What you need to do: Look through the data below for the string "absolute", and copy every line where it turns up.
------------------------------------------------------------
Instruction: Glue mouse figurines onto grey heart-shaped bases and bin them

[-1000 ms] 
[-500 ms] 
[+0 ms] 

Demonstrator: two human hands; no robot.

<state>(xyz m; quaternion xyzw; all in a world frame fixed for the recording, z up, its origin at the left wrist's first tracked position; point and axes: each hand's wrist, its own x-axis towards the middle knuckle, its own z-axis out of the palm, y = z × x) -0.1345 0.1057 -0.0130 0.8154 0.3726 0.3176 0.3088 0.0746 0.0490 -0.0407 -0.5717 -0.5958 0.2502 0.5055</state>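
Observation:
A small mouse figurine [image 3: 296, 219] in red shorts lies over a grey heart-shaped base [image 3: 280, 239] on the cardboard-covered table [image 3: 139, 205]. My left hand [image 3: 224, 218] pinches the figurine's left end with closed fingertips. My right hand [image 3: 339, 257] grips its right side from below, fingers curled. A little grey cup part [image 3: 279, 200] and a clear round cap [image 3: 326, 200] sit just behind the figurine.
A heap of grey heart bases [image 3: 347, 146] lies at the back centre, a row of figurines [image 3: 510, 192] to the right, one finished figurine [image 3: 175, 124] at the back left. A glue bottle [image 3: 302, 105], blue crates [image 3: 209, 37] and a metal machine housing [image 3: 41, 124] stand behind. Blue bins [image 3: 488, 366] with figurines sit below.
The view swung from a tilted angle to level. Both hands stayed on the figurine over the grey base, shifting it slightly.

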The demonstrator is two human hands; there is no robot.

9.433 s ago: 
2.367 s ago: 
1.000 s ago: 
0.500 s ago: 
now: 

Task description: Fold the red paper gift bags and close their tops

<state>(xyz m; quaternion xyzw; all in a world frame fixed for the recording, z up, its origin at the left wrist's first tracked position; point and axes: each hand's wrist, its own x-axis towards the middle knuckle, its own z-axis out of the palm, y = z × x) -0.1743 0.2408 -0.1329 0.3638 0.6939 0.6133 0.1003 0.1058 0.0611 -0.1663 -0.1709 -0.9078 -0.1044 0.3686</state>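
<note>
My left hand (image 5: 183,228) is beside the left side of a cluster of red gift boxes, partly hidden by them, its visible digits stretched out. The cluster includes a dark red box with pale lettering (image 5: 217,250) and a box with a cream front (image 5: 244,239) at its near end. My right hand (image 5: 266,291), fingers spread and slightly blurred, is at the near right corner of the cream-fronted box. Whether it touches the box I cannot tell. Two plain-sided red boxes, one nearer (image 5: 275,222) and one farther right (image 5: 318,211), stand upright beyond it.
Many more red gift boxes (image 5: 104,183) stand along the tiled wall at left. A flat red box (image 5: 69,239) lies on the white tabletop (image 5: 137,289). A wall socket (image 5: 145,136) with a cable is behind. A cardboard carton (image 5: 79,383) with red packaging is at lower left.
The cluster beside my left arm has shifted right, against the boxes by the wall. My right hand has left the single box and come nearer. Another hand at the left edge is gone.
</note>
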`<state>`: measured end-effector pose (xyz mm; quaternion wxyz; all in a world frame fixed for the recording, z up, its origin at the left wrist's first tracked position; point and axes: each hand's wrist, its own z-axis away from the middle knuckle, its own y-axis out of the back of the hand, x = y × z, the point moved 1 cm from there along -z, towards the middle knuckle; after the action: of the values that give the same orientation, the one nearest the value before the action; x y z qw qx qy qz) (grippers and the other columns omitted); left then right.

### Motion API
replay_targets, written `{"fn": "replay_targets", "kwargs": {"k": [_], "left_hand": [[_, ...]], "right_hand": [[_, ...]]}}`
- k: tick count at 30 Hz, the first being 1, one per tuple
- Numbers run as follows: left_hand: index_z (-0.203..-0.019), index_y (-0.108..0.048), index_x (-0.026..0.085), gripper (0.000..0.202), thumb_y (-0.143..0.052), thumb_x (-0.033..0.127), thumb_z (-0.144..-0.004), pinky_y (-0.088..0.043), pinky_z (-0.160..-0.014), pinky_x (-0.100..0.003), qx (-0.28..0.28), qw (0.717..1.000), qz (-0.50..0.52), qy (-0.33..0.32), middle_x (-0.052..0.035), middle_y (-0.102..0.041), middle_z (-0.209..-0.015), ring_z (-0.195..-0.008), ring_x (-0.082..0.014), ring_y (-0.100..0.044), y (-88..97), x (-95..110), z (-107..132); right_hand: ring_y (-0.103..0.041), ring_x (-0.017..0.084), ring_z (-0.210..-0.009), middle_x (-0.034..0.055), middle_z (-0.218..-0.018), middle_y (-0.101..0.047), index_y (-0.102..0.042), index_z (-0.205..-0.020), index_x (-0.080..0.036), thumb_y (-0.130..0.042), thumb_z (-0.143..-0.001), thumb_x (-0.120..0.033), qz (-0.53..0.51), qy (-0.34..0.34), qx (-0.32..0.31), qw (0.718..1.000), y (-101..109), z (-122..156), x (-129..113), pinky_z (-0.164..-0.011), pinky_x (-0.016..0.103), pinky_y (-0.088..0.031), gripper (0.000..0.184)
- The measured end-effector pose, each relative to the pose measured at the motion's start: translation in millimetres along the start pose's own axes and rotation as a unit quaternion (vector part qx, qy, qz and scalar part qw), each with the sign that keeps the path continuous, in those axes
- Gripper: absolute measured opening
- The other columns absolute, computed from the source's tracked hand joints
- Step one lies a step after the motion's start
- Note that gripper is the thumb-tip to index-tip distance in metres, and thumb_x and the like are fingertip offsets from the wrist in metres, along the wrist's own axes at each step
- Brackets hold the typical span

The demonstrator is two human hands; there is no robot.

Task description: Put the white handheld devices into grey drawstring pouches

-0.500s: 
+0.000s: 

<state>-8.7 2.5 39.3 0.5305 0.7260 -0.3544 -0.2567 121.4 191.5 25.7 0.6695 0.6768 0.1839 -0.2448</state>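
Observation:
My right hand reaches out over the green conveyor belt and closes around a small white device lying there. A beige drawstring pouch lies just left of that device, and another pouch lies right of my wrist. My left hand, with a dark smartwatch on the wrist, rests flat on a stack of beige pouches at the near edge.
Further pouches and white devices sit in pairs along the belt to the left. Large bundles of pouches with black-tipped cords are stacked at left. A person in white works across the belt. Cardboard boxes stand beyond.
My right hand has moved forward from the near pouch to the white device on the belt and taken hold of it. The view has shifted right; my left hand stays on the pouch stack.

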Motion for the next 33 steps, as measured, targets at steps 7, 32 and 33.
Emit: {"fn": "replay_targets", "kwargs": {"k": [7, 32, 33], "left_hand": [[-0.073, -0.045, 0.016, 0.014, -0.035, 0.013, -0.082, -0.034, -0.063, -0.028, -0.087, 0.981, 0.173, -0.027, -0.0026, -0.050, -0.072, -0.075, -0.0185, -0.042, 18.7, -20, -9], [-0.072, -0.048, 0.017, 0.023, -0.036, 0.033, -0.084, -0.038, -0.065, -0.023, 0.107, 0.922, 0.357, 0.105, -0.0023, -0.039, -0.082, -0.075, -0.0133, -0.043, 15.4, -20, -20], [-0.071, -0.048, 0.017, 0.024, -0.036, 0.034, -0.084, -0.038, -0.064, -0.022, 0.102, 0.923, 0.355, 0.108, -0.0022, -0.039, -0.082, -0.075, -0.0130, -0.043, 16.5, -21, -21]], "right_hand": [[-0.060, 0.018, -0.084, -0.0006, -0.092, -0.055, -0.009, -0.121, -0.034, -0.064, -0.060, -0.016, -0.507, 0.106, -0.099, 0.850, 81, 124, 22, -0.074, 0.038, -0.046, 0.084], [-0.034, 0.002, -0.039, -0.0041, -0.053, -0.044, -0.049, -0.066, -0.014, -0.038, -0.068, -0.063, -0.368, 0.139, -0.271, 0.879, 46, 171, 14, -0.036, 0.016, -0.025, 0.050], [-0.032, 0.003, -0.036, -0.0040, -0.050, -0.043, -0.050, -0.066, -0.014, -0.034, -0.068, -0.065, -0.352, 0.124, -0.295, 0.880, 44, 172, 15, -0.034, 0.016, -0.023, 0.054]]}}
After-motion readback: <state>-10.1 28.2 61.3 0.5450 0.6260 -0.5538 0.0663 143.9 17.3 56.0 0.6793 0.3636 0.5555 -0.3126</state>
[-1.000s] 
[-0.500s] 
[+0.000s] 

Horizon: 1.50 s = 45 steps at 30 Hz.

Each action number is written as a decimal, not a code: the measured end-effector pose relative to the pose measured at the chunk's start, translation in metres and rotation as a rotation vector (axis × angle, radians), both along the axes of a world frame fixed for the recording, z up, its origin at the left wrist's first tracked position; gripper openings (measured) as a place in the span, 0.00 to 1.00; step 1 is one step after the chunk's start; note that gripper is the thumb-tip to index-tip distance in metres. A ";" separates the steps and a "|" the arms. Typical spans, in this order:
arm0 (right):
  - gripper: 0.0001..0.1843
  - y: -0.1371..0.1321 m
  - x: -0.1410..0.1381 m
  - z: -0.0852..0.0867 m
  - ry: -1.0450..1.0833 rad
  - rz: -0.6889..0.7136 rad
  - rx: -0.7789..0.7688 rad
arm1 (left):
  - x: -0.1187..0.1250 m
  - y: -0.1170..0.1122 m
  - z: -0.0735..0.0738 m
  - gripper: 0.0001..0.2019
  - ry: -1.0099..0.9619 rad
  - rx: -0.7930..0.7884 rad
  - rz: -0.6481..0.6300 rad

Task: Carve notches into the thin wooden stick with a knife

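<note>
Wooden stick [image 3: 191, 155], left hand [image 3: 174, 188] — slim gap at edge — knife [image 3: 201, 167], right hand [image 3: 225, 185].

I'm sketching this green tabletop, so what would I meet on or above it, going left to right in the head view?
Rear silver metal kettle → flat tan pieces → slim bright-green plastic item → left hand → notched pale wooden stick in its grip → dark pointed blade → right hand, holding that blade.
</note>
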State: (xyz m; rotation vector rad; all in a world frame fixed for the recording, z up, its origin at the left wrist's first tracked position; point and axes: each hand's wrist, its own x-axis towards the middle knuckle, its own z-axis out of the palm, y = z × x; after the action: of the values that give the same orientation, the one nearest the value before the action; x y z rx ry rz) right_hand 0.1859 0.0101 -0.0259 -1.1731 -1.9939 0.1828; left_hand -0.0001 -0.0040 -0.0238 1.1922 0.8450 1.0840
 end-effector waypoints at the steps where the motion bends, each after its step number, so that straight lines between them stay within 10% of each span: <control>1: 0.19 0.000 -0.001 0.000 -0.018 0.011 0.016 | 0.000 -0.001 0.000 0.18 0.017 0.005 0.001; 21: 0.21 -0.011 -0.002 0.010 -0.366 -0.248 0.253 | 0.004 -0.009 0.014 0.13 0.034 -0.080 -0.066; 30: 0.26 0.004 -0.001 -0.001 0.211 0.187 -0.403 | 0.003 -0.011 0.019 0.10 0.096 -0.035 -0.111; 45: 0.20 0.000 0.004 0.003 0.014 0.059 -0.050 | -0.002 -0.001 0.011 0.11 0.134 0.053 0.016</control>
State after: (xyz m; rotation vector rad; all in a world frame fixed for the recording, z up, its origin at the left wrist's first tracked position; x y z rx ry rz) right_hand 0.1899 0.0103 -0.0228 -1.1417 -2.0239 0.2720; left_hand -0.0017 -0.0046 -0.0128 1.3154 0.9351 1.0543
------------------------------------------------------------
Solution to this problem:
- Gripper: absolute measured opening
- The other columns absolute, computed from the source's tracked hand joints

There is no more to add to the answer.